In the mid-1980s, the Reagan team tried limited reengagement, including some easing of economic pressure as political prisoners were released. The United States raised the level of relations with the communist regime by sending a full-fledged ambassador. It even began mid- and then higher-level visits to Poland, culminating with a visit by then Vice President George H.W. Bush to Poland in September 1987, when he met with the dictator Wojciech Jaruzelski.

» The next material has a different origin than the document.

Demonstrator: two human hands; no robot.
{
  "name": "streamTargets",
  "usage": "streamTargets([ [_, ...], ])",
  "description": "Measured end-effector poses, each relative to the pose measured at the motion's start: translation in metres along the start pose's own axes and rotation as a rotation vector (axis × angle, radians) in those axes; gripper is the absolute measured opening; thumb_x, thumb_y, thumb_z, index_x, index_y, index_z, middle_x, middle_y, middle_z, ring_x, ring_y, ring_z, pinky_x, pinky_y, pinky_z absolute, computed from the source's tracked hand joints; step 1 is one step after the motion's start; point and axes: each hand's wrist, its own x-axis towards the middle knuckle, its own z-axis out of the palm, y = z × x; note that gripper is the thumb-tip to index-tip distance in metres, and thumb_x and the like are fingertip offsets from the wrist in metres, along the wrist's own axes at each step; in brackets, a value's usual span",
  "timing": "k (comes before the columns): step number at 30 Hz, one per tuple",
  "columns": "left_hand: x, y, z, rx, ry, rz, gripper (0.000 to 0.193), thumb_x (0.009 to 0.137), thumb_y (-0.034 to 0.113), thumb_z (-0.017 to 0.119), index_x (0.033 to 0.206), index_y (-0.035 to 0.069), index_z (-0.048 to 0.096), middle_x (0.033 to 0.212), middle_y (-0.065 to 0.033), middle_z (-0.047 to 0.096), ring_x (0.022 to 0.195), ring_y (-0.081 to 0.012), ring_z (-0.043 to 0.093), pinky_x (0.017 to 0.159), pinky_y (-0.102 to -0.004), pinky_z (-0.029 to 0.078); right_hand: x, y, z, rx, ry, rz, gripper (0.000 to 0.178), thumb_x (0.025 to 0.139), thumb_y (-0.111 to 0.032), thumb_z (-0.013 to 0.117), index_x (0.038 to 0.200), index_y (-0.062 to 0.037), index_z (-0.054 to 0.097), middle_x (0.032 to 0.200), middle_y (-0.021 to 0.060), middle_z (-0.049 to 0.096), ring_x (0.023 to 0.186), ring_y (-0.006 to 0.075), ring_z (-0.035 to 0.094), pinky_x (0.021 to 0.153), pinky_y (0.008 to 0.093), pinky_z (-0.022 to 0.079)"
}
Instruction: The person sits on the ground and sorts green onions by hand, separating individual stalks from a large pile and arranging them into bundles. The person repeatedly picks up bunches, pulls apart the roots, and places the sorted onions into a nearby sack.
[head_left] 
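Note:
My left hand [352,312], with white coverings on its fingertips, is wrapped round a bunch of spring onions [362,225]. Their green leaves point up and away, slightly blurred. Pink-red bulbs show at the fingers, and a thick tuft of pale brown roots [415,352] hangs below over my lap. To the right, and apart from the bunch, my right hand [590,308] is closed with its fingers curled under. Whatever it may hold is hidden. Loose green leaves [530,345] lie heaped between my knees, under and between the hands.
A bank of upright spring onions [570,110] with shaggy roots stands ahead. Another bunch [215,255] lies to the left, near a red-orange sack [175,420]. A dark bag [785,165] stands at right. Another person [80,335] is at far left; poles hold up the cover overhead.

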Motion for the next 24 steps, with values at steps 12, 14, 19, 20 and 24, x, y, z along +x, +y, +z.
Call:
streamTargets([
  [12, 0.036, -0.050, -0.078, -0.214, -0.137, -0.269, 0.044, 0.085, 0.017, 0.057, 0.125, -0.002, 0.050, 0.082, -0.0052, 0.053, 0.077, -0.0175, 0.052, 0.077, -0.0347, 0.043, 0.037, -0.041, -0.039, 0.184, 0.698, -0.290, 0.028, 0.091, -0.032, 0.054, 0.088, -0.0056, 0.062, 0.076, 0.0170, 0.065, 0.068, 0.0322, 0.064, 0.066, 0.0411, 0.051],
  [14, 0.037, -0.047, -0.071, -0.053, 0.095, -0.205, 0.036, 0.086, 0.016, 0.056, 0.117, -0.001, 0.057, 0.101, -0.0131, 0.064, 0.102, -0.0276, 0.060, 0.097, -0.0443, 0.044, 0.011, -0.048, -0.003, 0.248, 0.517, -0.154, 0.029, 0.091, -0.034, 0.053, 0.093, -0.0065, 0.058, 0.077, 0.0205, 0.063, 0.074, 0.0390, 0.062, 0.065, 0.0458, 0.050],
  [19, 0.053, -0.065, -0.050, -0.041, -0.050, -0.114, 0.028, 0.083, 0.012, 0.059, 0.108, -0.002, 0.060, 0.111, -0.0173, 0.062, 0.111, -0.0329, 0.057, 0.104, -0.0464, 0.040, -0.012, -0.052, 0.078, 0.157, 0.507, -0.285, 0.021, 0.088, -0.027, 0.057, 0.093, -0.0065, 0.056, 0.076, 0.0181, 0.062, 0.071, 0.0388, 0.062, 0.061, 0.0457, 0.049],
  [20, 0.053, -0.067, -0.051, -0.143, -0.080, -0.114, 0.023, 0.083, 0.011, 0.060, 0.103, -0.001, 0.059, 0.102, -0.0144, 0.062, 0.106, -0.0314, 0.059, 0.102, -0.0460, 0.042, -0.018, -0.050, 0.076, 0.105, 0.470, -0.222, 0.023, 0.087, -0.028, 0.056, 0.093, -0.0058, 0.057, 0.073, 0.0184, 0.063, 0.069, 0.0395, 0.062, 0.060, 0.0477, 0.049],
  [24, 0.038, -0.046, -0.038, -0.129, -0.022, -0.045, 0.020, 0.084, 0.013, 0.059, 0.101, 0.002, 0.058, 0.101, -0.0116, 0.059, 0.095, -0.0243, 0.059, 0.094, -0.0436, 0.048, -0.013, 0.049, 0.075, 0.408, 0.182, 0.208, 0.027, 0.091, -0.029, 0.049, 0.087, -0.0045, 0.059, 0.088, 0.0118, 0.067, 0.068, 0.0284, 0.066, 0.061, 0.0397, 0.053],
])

But the United States maintained a policy track beyond dealing with Poland’s communist regime: Reagan invested in support for the Polish people, for the vast networks of Polish democratic groups, Solidarity’s clandestine structures, and underground media. This was no secret: In 1982, during a visit to the United Kingdom, Reagan delivered his famous Westminster speech, in which he announced that the United States would promote democracy around the world, not as abstract idealism but as a strategic investment in US interests which, Reagan argued, would advance with freedom. Out of that speech came the National Endowment for Democracy (full disclosure: I am a member of the NED board), and greater emphasis on US government instruments of “soft power,” Radio Free Europe/Radio Liberty among them.
Reagan’s tools of democratic advance put their back into support for Poland, including smuggling mimeograph machines, books, and other forms of support to that country’s vast opposition.
Poland’s opposition leaders knew that while the United States was beginning to engage with the communist government, it was backing them. In his 1987 trip to Poland, Bush also met with Lech Wałęsa, then under semi-house arrest in Gdansk.
The communists didn’t like US support for democracy. Jaruzelski complained that Solidarity was nothing but a bunch of malcontents that gathered at the US ambassador’s house for dinner. But the United States played its hand well. The communists needed US engagement and an end to economic pressure. And they accepted reengagement with the Reagan administration on its terms. By 1989, Poland’s prime minister was from Solidarity and wasted no time dismantling communist rule.
Of course, Belarus in the 2020s is not Poland in the 1980s. Russian President Vladimir Putin is a bloody-minded tyrant closer to Joseph Stalin than to the reform-minded Soviet leader Mikhail Gorbachev. Policy approaches seldom repeat. But they can sometimes rhyme. The Trump administration now has some traction in engaging with Lukashenka’s regime. It should keep that engagement up and look for tactical opportunities. But it should also supplement regime talks with a second track that invests in the Belarusian people. Instead of cutting funding for Radio Free Europe/Radio Liberty and trying to do the same to NED, the administration could boost it and find other ways to increase its outreach to Belarus’s civil society.